Abstract
3D Computer vision offers powerful tools for efficient agricultural analysis by enabling automated extraction of quantitative traits using point clouds of field scenes. In the context of wheat, accurate analysis of wheat head morphology is challenging because the acquisition of high resolution point clouds is difficult and annotating them for instance segmentation requires substantial manual effort. While 3D instance segmentation has shown promise for such tasks by explicitly modeling geometric structure, existing approaches often use simulated data or data obtained in highly controlled indoor setups. As a result, they struggle to achieve reliable instance coverage in real field conditions.

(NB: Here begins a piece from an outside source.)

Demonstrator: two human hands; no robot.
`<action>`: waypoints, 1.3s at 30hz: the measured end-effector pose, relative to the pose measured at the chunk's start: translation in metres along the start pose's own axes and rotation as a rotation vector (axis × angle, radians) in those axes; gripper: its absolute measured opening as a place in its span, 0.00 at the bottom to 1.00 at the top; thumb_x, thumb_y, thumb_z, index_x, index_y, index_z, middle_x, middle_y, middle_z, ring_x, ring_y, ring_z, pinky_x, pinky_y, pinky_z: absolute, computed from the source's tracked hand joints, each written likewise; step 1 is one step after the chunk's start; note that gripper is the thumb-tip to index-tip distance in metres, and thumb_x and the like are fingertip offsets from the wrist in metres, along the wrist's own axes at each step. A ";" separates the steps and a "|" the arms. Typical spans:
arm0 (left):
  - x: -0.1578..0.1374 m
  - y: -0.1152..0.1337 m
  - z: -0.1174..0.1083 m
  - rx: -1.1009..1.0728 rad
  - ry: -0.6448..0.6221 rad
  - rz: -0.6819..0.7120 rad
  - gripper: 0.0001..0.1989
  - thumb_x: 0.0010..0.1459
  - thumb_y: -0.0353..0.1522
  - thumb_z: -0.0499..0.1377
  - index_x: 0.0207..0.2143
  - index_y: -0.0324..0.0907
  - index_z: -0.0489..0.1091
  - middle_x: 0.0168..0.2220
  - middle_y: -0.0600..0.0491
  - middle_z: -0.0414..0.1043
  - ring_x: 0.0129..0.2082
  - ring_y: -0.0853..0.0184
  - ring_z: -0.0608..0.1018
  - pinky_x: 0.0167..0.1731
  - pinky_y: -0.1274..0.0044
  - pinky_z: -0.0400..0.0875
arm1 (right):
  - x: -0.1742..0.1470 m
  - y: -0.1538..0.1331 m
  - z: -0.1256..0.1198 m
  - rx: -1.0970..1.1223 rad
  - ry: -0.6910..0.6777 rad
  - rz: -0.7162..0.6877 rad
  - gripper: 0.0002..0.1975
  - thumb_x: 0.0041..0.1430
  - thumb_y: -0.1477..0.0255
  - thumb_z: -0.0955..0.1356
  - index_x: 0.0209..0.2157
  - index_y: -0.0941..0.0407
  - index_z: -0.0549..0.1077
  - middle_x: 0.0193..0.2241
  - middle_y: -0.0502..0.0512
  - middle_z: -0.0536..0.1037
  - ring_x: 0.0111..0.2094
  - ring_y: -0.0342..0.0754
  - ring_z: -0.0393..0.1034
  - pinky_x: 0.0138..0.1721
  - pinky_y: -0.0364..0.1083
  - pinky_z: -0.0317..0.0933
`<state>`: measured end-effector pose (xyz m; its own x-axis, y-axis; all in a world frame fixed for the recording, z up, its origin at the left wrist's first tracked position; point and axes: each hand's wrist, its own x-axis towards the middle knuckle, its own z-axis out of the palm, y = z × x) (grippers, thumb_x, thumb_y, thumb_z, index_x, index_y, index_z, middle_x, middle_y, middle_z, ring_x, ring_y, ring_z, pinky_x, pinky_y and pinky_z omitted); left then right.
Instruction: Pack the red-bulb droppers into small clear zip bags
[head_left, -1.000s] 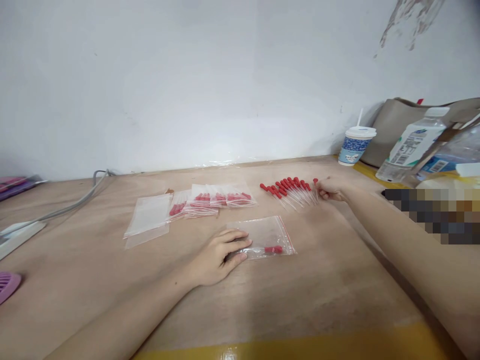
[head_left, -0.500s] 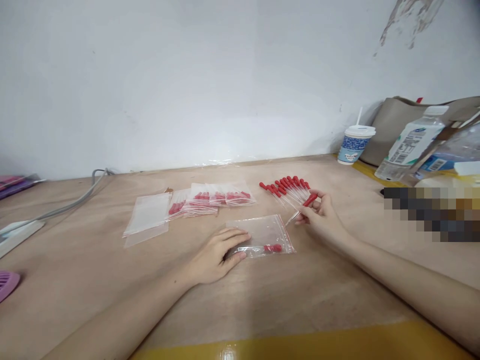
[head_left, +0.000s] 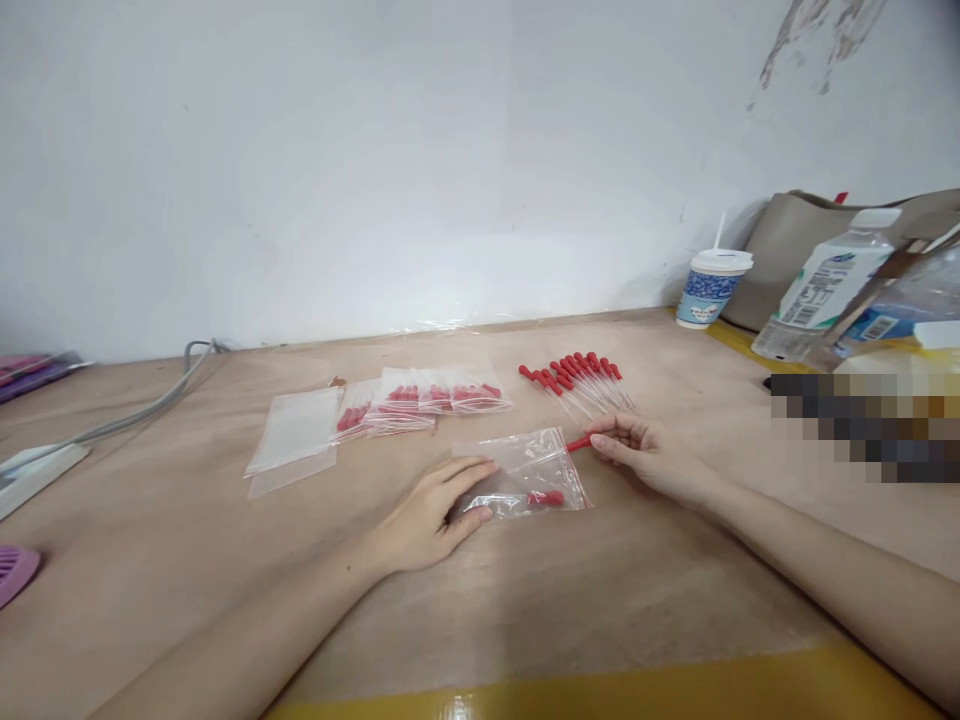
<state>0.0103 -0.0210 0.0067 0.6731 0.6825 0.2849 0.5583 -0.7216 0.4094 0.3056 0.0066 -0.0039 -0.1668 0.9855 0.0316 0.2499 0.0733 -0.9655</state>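
Observation:
A clear zip bag [head_left: 517,455] lies flat on the table with its red-striped mouth to the right. Across its left end rests my left hand [head_left: 439,510], fingers stretched out and thumb apart, pressing on the plastic. Inside the bag, along the near side, is one dropper with a red bulb [head_left: 546,498]. My right hand [head_left: 645,450] pinches a second dropper [head_left: 580,443] by its red bulb. Its clear tube reaches through the mouth into the bag, while the bulb stays outside. Just beyond my right hand, several loose red-bulbed droppers [head_left: 574,370] lie fanned out.
Filled zip bags [head_left: 405,405] overlap behind my left hand, beside flat bags [head_left: 296,430] on the left. A paper cup [head_left: 709,290], a plastic bottle [head_left: 825,285] and a grey bag [head_left: 772,250] stand at the back right. A grey cable [head_left: 150,405] crosses the left side.
My right hand has moved slightly nearer and turned, bringing the dropper from outside the bag's mouth to partly inside it. My left hand has stayed in place.

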 end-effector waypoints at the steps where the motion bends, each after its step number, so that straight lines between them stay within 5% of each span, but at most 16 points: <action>1: 0.000 0.000 0.000 0.001 -0.002 -0.004 0.22 0.60 0.34 0.53 0.57 0.45 0.57 0.55 0.49 0.62 0.54 0.61 0.66 0.52 0.66 0.63 | 0.001 0.000 -0.003 -0.017 -0.008 -0.009 0.19 0.46 0.57 0.69 0.34 0.57 0.70 0.29 0.51 0.74 0.30 0.43 0.68 0.33 0.45 0.63; 8: 0.002 0.000 0.000 0.014 -0.006 0.004 0.21 0.61 0.35 0.53 0.56 0.44 0.58 0.54 0.48 0.63 0.54 0.61 0.66 0.53 0.66 0.62 | -0.004 -0.003 0.005 -0.118 -0.283 -0.087 0.13 0.48 0.63 0.69 0.33 0.57 0.74 0.25 0.50 0.74 0.26 0.41 0.64 0.27 0.42 0.57; 21: 0.003 0.001 0.000 -0.005 0.003 0.027 0.20 0.60 0.34 0.53 0.55 0.43 0.60 0.52 0.49 0.65 0.52 0.62 0.67 0.52 0.67 0.62 | -0.002 -0.006 0.022 -0.160 -0.269 -0.245 0.07 0.50 0.69 0.67 0.32 0.57 0.67 0.21 0.46 0.65 0.22 0.39 0.57 0.23 0.40 0.53; 32: 0.004 -0.002 0.002 0.015 -0.011 0.047 0.18 0.61 0.33 0.52 0.54 0.44 0.63 0.53 0.47 0.65 0.53 0.61 0.67 0.52 0.66 0.63 | -0.009 -0.005 0.038 -0.004 -0.254 -0.174 0.10 0.49 0.69 0.67 0.34 0.56 0.66 0.30 0.52 0.73 0.28 0.42 0.68 0.26 0.42 0.61; 39: 0.003 -0.004 0.002 0.065 -0.039 0.045 0.18 0.62 0.34 0.51 0.55 0.45 0.62 0.55 0.48 0.63 0.55 0.61 0.65 0.54 0.64 0.61 | 0.011 -0.005 0.023 -0.221 -0.051 -0.264 0.10 0.51 0.65 0.65 0.32 0.57 0.71 0.27 0.53 0.75 0.28 0.44 0.68 0.30 0.44 0.61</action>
<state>0.0109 -0.0163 0.0046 0.7160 0.6451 0.2669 0.5567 -0.7583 0.3392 0.2809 0.0137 -0.0050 -0.2992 0.9195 0.2549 0.3909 0.3618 -0.8463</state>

In this work, we study 3D instance segmentation of wheat heads in real in-field point clouds and introduce WheatFormer3D, a transformer-based framework designed to improve query coverage of individual wheat heads in crowded scenes. We further propose domain-specific geometric augmentations that increase data efficiency and
robustness in data-scarce agricultural settings. Extensive experiments demonstrate that the proposed approach consistently outperforms recent transformer-based baselines, including OneFormer3D and Mask3D, on wheat head instance segmentation, achieving 87.96 AP@50 and 77.99 AP overall. In addition, we investigate the use of segmentation outputs for downstream phenotyping tasks and construct a reference organ-level dataset with paired indoor and in-field wheat head scans and reference volume measurements. Using this dataset, we explore the feasibility and current limitations of learning-based volume estimation from real-world point clouds, highlighting challenges associated with noisy in-field reconstructions.